> _EXERCISE DETAILS_
Every line from the one holding "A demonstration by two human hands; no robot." through the last line of the records must be retyped exactly, and no other line or picture may appear in the copy.

(PROVIDED RECORDS Opens)

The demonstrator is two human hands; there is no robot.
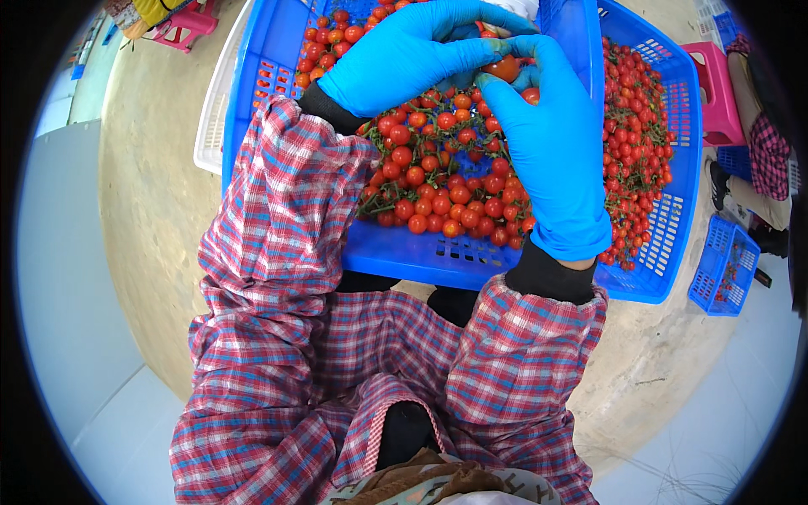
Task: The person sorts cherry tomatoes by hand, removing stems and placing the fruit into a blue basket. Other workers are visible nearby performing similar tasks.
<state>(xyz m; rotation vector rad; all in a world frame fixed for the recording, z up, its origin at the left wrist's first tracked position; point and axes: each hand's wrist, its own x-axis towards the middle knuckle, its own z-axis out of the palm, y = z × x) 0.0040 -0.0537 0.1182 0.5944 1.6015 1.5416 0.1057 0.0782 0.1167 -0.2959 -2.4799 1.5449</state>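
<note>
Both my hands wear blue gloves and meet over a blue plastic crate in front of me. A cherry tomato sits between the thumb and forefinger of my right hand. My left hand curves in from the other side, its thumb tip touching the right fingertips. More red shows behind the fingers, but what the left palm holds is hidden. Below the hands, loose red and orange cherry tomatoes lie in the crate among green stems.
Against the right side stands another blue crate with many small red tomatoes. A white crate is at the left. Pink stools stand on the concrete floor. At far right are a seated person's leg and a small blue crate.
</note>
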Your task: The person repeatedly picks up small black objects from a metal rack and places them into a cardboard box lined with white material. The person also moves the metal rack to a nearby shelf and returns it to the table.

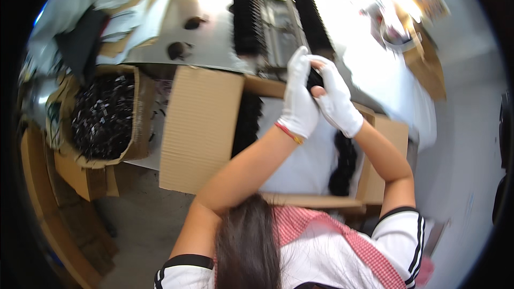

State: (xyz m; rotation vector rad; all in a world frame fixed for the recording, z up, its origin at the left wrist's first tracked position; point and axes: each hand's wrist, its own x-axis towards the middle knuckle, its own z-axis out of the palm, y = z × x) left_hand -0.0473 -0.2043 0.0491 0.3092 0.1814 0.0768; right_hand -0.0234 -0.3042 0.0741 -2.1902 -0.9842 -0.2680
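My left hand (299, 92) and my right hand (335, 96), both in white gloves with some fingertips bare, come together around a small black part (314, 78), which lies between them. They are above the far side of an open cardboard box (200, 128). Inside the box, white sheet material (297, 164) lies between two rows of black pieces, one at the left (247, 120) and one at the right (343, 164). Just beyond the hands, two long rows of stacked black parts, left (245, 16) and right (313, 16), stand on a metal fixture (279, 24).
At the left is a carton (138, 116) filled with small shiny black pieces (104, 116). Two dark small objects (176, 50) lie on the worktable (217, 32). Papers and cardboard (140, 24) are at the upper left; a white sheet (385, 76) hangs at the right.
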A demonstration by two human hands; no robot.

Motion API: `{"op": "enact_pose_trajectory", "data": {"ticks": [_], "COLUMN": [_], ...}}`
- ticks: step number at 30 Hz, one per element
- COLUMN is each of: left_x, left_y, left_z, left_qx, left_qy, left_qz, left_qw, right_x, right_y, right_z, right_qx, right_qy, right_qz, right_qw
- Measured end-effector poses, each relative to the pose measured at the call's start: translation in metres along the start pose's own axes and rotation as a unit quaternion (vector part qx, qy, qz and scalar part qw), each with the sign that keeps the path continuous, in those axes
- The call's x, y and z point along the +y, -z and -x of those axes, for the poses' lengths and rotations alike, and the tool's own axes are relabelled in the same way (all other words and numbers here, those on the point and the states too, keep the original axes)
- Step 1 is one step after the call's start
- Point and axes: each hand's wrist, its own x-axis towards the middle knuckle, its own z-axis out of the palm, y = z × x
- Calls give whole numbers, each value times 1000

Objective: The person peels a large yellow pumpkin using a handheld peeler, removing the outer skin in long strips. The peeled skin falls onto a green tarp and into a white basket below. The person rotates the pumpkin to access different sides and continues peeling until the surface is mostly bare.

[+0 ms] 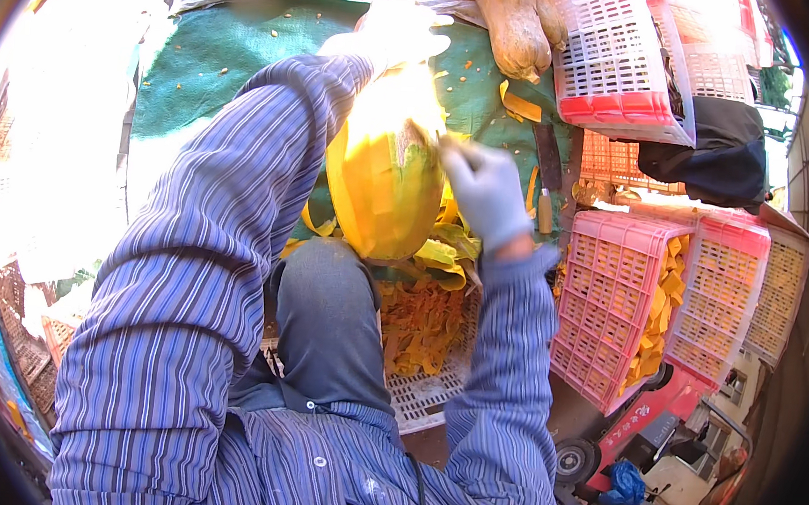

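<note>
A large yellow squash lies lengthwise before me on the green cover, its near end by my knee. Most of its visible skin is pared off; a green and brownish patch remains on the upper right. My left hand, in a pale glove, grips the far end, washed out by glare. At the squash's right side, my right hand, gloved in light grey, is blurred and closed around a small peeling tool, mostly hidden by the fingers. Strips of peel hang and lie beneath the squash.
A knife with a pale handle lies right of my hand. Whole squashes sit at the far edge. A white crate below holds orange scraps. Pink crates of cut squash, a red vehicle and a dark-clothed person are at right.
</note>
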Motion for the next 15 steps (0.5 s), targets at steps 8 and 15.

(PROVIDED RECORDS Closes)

> _OUTPUT_
A demonstration by two human hands; no robot.

Motion API: `{"op": "enact_pose_trajectory", "data": {"ticks": [_], "COLUMN": [_], ...}}`
- ticks: step number at 30 Hz, one per element
- COLUMN is each of: left_x, left_y, left_z, left_qx, left_qy, left_qz, left_qw, right_x, right_y, right_z, right_qx, right_qy, right_qz, right_qw
- Measured end-effector poses, each relative to the pose measured at the call's start: translation in metres along the start pose's own axes and rotation as a unit quaternion (vector part qx, qy, qz and scalar part qw), each with the sign that keeps the path continuous, in those axes
- The call's x, y and z point along the +y, -z and -x of those axes, for the poses' lengths and rotations alike, and the tool's own axes are relabelled in the same way (all other words and numbers here, those on the point and the states too, keep the original axes)
- Step 1 is one step after the call's start
- Point and axes: each hand's wrist, its own x-axis towards the middle knuckle, its own z-axis out of the palm, y = z × x
- Calls give whole numbers, each value times 1000

Objective: The person peels a large yellow pumpkin using a handheld peeler, removing the outer skin in long strips. The peeled skin falls onto a green tarp and into a white basket below. The person rotates the pumpkin to access different sides and continues peeling until the surface is mostly bare.

[+0 ms] 

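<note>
A large yellow squash lies lengthwise before me on the green cover, its near end by my knee. Most of its visible skin is pared off; a green and brownish patch remains on the upper right. My left hand, in a pale glove, grips the far end, washed out by glare. At the squash's right side, my right hand, gloved in light grey, is blurred and closed around a small peeling tool, mostly hidden by the fingers. Strips of peel hang and lie beneath the squash.
A knife with a pale handle lies right of my hand. Whole squashes sit at the far edge. A white crate below holds orange scraps. Pink crates of cut squash, a red vehicle and a dark-clothed person are at right.
</note>
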Motion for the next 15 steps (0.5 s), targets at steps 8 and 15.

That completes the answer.